Я притянул ее к себе, сжав в крепких объятиях, и мысленно поклялся себе, что если доктор сообщит плохие новости, то я буду бороться изо всех сил. Так же яростно, как и в первый раз после удара о камни. Я больше не боялся. Я попытался запомнить этот прекрасный момент, ощущение необыкновенной женщины в своих объятиях, чтобы сохранить это навсегда.

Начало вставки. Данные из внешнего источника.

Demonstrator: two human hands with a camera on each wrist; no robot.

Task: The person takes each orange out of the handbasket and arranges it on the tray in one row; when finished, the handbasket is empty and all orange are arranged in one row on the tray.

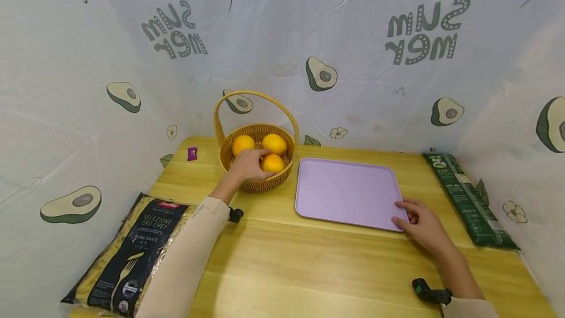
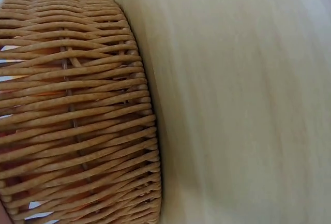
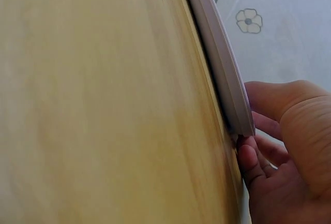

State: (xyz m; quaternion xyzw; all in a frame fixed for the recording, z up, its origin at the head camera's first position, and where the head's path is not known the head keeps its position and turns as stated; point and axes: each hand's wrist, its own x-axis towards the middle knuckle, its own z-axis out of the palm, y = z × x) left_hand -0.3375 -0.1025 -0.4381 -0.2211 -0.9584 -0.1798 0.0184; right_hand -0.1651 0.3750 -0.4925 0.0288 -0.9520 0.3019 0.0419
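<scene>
A wicker basket (image 1: pixel 261 185) with a tall arched handle holds three oranges, one at the back left (image 1: pixel 243 144), one at the back right (image 1: pixel 275 144) and one at the front (image 1: pixel 273 163). My left hand (image 1: pixel 249 165) reaches over the basket's front rim, fingers and thumb curved around the front orange. The left wrist view is filled by the basket's woven side (image 2: pixel 77 110), which hides that hand's grip. At the near right corner of a flat lilac tray (image 1: pixel 348 193), my right hand (image 1: pixel 421 225) pinches the rim, also seen in the right wrist view with fingers at the tray's edge (image 3: pixel 222 63).
A bag of penne pasta (image 1: pixel 141 254) lies at the left, beside my left forearm. Against the right side lies a long green packet (image 1: pixel 470 200). A small purple wrapped candy (image 1: pixel 192 153) sits left of the basket. Patterned cloth (image 1: pixel 353 38) rises behind the wooden table (image 1: pixel 309 269).
</scene>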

Удивительно, что я познал столько счастья. Даже не зная, что готовит мне будущее, я чувствовал себя счастливым и понимал почему. Все дело в восходе солнца, который я однажды видел своими собственными глазами в Перу, и в восходе солнца, поселившемся в сердце и нарисованном Шарлоттой с помощью музыки. Это и есть бесконечные возможности жизни. Боль всегда кажется неизбежной. Ну, или ожидаемой. Мы принимаем ее как нечто неотвратимое, а счастье считаем даром, находящимся за пределами досягаемости, привилегией, которую посчастливилось иметь лишь немногим из нас. Но это не так. Оно всегда здесь, вокруг нас, нужно только набраться смелости и протянуть руки в темноту, чтобы достать его.
Взять. Прижать к себе. И никогда не отпускать.
Эпилог
Шарлотта
Три года спустя
Раздувшись так, словно проглотила шар для боулинга, я шагала по коридорам колледжа гуманитарных наук Нью-Йоркского университета. Точнее, переваливалась с ноги на ногу подобно утке. Нет, беременности точно не для таких коротышек, как я. А ведь впереди еще двенадцать недель. Мысль о том, что я растолстею еще больше, слишком утомляла меня, и я старалась об этом не думать.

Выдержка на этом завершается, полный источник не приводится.